A neighbor turned the corner holding a black bag filled with beer. Joe and Peggy were taking their dog out for a walk. The monks had been preparing a feast all day. The garden was pensive this winter. Someone had set up a table covered with stuffed animals and baby clothing marked with a FREE sign just off MLK, right next to the battered FOR SALE sign.

These past few years had been strange ones, perhaps, for a place known as GhostTown. All of us—the Vietnamese families, the African American teenagers, the Yemeni storekeepers, the Latino soccer players, and, yes, the urban farmers—had somehow found a way to live together. To share and discover our heritage with one another. But now I could feel that an end, or a change, was afoot in this almost new year.

People will come and go. Animals will be birthed and die. Food and flowers will be plucked from the earth, friendships made. Bullets will be fired. Houses will be boarded up, then sold to be fixed up. Innumerable sodas and malt liquors will be purchased from Brother’s Market, and many of them will be consumed in the street. Weeds will feed animals that will then feed humans. Dice will be thrown. Children will grow up and move a few blocks away from their parents’ house. Incense will be burned, fire-works set off, trash hurled from a moving car. A man will start a new life in a van he can call home. A grandmother will sell dinners of fish she caught and cooked herself. Looking back on it, we in this neighborhood were all aberrations of a sort. No one would have bet on any of us.

I was playing the part of an undertaker again. The body before me was that of an urban farm. Before long, I imagined, I would leave it, with more nutrients, more plants in the soil for the bulldozers to unearth. But in leaving it, I would take it with me, too. Not just in my body, which had ingested its riches and grown strong in the working of the farm, but in my spirit—all the things I had learned, my singing heart, my smile lines, my aching bones. I hadn’t truly owned any of this place. It had owned me.

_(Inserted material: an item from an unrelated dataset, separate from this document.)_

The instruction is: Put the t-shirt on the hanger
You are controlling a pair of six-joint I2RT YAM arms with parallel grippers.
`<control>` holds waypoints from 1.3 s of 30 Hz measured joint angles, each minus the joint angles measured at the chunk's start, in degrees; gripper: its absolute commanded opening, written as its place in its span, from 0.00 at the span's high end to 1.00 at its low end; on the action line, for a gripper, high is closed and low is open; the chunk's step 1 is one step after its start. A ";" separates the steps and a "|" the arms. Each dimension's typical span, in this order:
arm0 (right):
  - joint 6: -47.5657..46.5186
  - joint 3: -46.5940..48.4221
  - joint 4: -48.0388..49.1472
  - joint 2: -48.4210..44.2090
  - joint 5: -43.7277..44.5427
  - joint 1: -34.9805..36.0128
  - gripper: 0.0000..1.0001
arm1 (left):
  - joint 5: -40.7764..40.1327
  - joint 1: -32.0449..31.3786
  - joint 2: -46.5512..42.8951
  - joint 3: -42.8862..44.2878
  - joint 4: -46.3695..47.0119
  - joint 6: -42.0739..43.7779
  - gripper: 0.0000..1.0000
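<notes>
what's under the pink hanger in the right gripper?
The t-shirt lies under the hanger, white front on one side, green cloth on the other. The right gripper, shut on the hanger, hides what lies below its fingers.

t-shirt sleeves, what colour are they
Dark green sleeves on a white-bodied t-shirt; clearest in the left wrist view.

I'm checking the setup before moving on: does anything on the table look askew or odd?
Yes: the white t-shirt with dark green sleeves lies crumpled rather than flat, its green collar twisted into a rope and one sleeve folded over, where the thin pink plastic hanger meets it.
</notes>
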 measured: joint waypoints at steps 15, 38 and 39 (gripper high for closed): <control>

And now I was just one of the many ghosts in GhostTown. I sprang up here only because it was the perfect intersection of time and place, and, like a seedling, I took advantage, sucked up the nutrients that I could find, forged relationships with others in order to grow, bathed in the sunlight of the moment.

I had been lucky during these past years. Somehow, all the forces had aligned to make my life full and abundant. I had arrived at a time when an abandoned lot could be taken over, a backyard turned into a place to keep animals, connections between humans made. This time had now passed.

My farm will eventually be bulldozed and condos will be built. Bill and I will move somewhere else. Where, undoubtedly, we will first build the garden. Then set up a beehive. Then chickens . . . Being part of nature connected us to the past, the present, and the future.

And who knows, maybe a few neighborhood kids like Dante will pass by the units and tell someone who doesn’t care, “There used to be a farm here.” Maybe the peach trees planted in the parking strip will remain, and a hungry urban forager will cherish the ripe peaches someday. The soil here will be uncommonly abundant, and maybe someday a strange-looking vegetable will sprout here again, when the moment is ripe.